Saturday, November 23, 2019

Demand

     If we omit considerations such as impossibility according to the laws of physics, we may be sure that if a demand for something exists, someone somewhere will try to supply it – for a price. Depending on the price, those who demanded it will converge with the supplier(s) and strike a deal.

     That’s the thought that occurred most powerfully to me in reading this article. It’s fairly brief and rich in facts, so I’d advise you to read it all. What the author is telling us is that a demand exists. What he doesn’t need to say – to anyone familiar with the concept in my first paragraph, at least – is that there are persons laboring to meet that demand.

     No, they’re not all “coyotes.” Some are politicians. Some of the politicians are Americans.


     According to Maslow’s Hierarchy of Needs, a human being’s highest priorities, before which all other considerations are at least temporarily set aside, are physiology (i.e., immediate survival) and security. That being the case, it should surprise no one when a mass of people, gravely threatened in the present moment and without assurance of safety in the future, moves en masse in search of a safe harbor. It’s happened often enough in the past. Those who are willing to see it can view it south of our border.

     The threat to the survival and security of the law-abiding people of the northern Mexican states emanates from the conflict between the Mexican drug cartels and the Mexican authorities. At this time the cartels are in the superior position, in part owing to their ruthlessness and in part because the Mexican government is riddled with corruption. The consequences have terrified nominally uninvolved Mexicans into fleeing. Many are fleeing northward.

     Before I continue: This is not America’s problem, except to whatever extent Americans are customers of the Mexican cartels. “America’s problem” is the pressure against our southern border, which of course is one of the phenomena of greatest political debate at this time.

     It was inevitable that in the discussion of the problem, there would arise well-meaning suggestions that America “help out” the Mexican government in its campaign against the cartels. President Trump has broached the possibility of sending our military into the fray.

     It’s the first wholly bad idea I’ve seen from the Trump Administration.
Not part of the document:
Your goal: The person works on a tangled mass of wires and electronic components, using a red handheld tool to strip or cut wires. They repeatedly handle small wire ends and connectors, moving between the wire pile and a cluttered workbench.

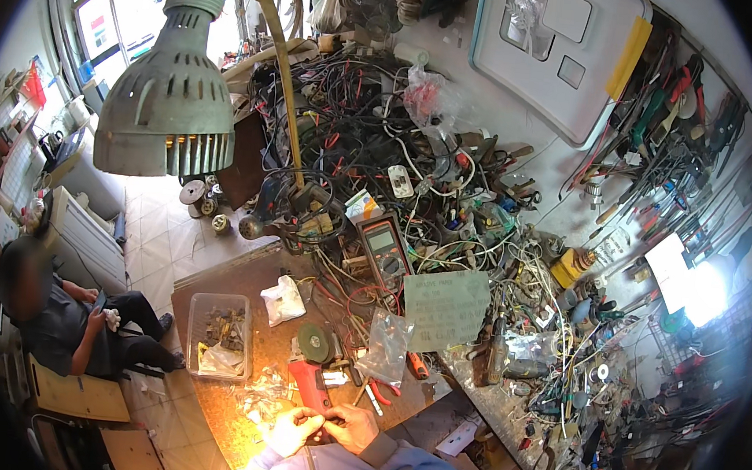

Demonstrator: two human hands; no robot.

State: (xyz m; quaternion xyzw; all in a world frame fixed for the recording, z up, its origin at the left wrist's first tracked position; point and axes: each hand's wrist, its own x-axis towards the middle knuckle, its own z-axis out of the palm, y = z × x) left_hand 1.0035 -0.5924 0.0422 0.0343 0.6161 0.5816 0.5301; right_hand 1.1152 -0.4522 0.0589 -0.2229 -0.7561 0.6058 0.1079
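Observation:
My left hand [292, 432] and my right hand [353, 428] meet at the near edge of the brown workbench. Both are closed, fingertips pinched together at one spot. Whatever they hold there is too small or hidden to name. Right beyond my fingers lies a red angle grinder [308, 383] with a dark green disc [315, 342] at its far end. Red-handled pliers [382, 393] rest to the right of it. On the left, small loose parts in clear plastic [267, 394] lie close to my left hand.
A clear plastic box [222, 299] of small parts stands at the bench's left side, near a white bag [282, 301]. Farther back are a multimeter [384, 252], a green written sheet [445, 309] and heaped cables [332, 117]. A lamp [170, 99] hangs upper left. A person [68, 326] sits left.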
But I fear that it will gain traction with our military higher-ups, who are usually eager to flex America’s muscles. Many among the brass have objected to our gradual withdrawal from the conflicts in the Middle East and the “Stans.” A new theater of action would probably appeal to them. Demand for their expertise, don’t y’know.


     Could America’s armed forces contribute substantially to the mitigation of Mexico’s cartel problem? Almost certainly. But the question that would arise in the aftermath is the same as the one that bedeviled us in Iraq and Libya.

     The critical consideration is who would be responsible for maintaining order in the state of affairs that would exist after American armed might had quelled the cartel problem. We don’t want a failed state on our southern border. But we’re very near to that condition even now. A government that cannot enforce the law within its jurisdiction is a failed government – and a nation with a failed government, regardless of its claim to legitimacy, is a failed state. The probability is high that after the cartels had been dealt with, whatever would remain of the Mexican federal government would be incapable of preserving peace and enforcing Mexico’s laws. Quite a lot of people would mutter that “we broke it, so we bought it,” and argue for the de facto annexation of Mexico as a protectorate of the United States.

     To say that would be a bad deal for America is to give it the palest imaginable coloration. It would bear no resemblance whatsoever to any of our historical protectorates. Proximity and the immiscibility of the two cultures would guarantee political and economic disaster – and possibly a front of military conflict that would expand ever further southward.


     America was able to provide security to Western Europe after World War II because of the compatibility of those cultures with ours, and because many problems local to Europe could be confined there. The U.S. didn’t need to take responsibility for local law enforcement. Our financial assistance and our guarantee of military defense were sufficient to set Western Europe on a sustainable path to recovery. The situation in Mexico is quite different. The cartel problem is a problem of local law enforcement. Worse, the disruption of Mexico’s corruption-fueled economy would have a high probability of disordering the entire economy of Central America – and without dismantling the edifice of corruption, the resurgence of the cartels would be guaranteed. Demand again.

     Therefore, we would face a choice between transforming Mexico into a garrisoned protectorate, utterly dominated by American armed power, and letting it collapse into complete political failure. “Compromise” solutions don’t seem plausible or stable, given the culture clash.

     Of course this invites discussion of what Mexico could do, in theory, to neutralize the cartels’ power through changes in its laws. But given the already severe problems at our southern border, such possibilities are at least as fanciful as the notion that armed intervention could solve the cartel problem. The demand for the cartels’ products, which (lest we forget) are illegal on both sides of the border, when added to the economic motivations of many northward migrants, has produced a situation that cannot be ameliorated in the near term by American intervention at a price Americans would be willing to pay.

     Better that we focus on buttressing our border defenses and leave Mexico to solve its own problems...if it can.